TASK DIRECTIONS:
Each line below is to be copied out exactly, and none may be omitted.

RECORDED INFORMATION:
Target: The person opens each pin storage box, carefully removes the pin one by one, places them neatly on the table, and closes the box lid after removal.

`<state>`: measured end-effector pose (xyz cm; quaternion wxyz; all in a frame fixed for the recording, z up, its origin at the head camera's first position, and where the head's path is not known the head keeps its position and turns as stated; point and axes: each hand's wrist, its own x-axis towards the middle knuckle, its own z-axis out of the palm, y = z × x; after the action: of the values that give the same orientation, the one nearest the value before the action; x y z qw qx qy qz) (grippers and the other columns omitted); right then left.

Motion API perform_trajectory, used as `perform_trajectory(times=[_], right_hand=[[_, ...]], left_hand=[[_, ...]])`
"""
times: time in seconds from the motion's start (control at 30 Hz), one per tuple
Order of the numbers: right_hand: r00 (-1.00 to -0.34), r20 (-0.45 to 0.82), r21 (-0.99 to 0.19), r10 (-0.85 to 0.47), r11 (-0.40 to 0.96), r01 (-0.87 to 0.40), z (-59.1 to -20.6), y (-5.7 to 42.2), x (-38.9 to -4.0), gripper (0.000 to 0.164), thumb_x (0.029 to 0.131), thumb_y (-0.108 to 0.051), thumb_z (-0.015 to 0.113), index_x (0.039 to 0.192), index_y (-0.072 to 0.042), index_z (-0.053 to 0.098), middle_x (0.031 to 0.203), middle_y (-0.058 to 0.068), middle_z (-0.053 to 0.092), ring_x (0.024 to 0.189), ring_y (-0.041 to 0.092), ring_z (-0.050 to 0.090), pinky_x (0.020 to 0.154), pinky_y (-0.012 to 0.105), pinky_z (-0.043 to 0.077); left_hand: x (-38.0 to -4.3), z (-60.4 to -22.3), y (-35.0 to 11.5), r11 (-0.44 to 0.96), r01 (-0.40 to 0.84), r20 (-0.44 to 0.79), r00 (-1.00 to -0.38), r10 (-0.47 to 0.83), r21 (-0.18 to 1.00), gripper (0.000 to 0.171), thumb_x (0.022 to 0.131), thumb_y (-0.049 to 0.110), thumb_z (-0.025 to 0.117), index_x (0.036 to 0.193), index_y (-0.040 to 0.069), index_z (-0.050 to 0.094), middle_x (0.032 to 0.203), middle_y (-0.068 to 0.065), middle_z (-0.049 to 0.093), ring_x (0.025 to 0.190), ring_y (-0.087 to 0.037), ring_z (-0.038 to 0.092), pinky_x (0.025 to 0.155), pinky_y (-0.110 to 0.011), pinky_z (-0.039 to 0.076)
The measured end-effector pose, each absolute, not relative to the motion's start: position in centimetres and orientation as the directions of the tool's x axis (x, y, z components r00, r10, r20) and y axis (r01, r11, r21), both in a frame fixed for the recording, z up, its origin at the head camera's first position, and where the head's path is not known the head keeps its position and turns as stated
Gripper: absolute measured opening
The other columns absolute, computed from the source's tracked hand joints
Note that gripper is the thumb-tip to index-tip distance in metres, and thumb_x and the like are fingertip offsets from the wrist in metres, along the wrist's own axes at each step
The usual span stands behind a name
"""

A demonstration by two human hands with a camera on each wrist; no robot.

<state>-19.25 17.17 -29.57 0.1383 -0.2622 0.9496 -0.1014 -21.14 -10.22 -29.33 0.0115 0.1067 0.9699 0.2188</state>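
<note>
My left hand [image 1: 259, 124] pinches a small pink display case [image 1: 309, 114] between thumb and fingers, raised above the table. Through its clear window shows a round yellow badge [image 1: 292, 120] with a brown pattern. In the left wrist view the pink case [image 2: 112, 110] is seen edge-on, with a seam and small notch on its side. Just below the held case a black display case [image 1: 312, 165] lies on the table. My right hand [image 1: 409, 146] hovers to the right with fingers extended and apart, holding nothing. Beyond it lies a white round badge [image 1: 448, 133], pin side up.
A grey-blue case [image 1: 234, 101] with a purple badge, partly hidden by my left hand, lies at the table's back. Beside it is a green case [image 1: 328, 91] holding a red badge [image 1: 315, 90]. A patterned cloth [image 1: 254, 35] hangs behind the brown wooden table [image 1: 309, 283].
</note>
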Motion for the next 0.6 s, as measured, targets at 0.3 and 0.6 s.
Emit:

TASK RESPONSE:
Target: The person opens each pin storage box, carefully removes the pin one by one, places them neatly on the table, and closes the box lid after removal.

`<state>`: measured end-effector pose (xyz cm; quaternion wxyz; all in a frame fixed for the recording, z up, its origin at the head camera's first position, and where the head's path is not known the head keeps its position and turns as stated; point and axes: each hand's wrist, its own x-axis towards the middle knuckle, its own z-axis out of the palm, y = z × x; after the action: of the values that give the same orientation, the one nearest the value before the action; x y z qw qx qy qz) (grippers and the other columns omitted); right then left.

Motion API perform_trajectory, used as `perform_trajectory(times=[_], right_hand=[[_, ...]], left_hand=[[_, ...]])`
"""
times: time in seconds from the motion's start (control at 30 Hz), one per tuple
Order of the numbers: right_hand: r00 (-1.00 to -0.34), r20 (-0.45 to 0.82), r21 (-0.99 to 0.19), r10 (-0.85 to 0.47), r11 (-0.40 to 0.96), r01 (-0.87 to 0.40), z (-59.1 to -20.6), y (-5.7 to 42.2), x (-38.9 to -4.0), gripper (0.000 to 0.164), thumb_x (0.029 to 0.131), thumb_y (-0.108 to 0.051), thumb_z (-0.015 to 0.113), index_x (0.039 to 0.192), index_y (-0.072 to 0.042), index_z (-0.053 to 0.098), middle_x (0.031 to 0.203), middle_y (-0.058 to 0.068), middle_z (-0.053 to 0.092), ring_x (0.024 to 0.189), ring_y (-0.041 to 0.092), ring_z (-0.050 to 0.090), pinky_x (0.020 to 0.154), pinky_y (-0.012 to 0.105), pinky_z (-0.043 to 0.077); left_hand: x (-38.0 to -4.3), z (-60.4 to -22.3), y (-35.0 to 11.5), r11 (-0.44 to 0.96), r01 (-0.40 to 0.84), r20 (-0.44 to 0.79), r00 (-1.00 to -0.38), r10 (-0.47 to 0.83), r21 (-0.18 to 1.00), gripper (0.000 to 0.171), thumb_x (0.022 to 0.131), thumb_y (-0.049 to 0.110), thumb_z (-0.025 to 0.117), index_x (0.036 to 0.193), index_y (-0.040 to 0.069), index_z (-0.050 to 0.094), middle_x (0.032 to 0.203), middle_y (-0.068 to 0.065), middle_z (-0.049 to 0.093), ring_x (0.025 to 0.190), ring_y (-0.087 to 0.037), ring_z (-0.038 to 0.092), pinky_x (0.025 to 0.155), pinky_y (-0.110 to 0.011), pinky_z (-0.039 to 0.076)
The measured end-effector pose, each absolute, not relative to the motion's start: position in centimetres and orientation as the directions of the tool's x axis (x, y, z components r00, r10, r20) and y axis (r01, r11, r21), both in a frame fixed for the recording, z up, its origin at the head camera's first position, and where the head's path is not known the head keeps its position and turns as stated
Gripper: absolute measured opening
The other columns absolute, computed from the source's tracked hand joints
Note that gripper is the thumb-tip to index-tip distance in metres, and thumb_x and the like are fingertip offsets from the wrist in metres, along the wrist's own axes at each step
The usual span stands behind a name
"""

A demonstration by two human hands with a camera on each wrist; no robot.

<state>-19.25 17.17 -29.57 0.1383 -0.2622 0.9496 -0.1014 -21.14 -10.22 -29.33 0.0115 0.1067 0.9699 0.2188</state>
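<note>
My left hand [image 1: 259, 124] pinches a small pink display case [image 1: 309, 114] between thumb and fingers, raised above the table. Through its clear window shows a round yellow badge [image 1: 292, 120] with a brown pattern. In the left wrist view the pink case [image 2: 112, 110] is seen edge-on, with a seam and small notch on its side. Just below the held case a black display case [image 1: 312, 165] lies on the table. My right hand [image 1: 409, 146] hovers to the right with fingers extended and apart, holding nothing. Beyond it lies a white round badge [image 1: 448, 133], pin side up.
A grey-blue case [image 1: 234, 101] with a purple badge, partly hidden by my left hand, lies at the table's back. Beside it is a green case [image 1: 328, 91] holding a red badge [image 1: 315, 90]. A patterned cloth [image 1: 254, 35] hangs behind the brown wooden table [image 1: 309, 283].
</note>
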Motion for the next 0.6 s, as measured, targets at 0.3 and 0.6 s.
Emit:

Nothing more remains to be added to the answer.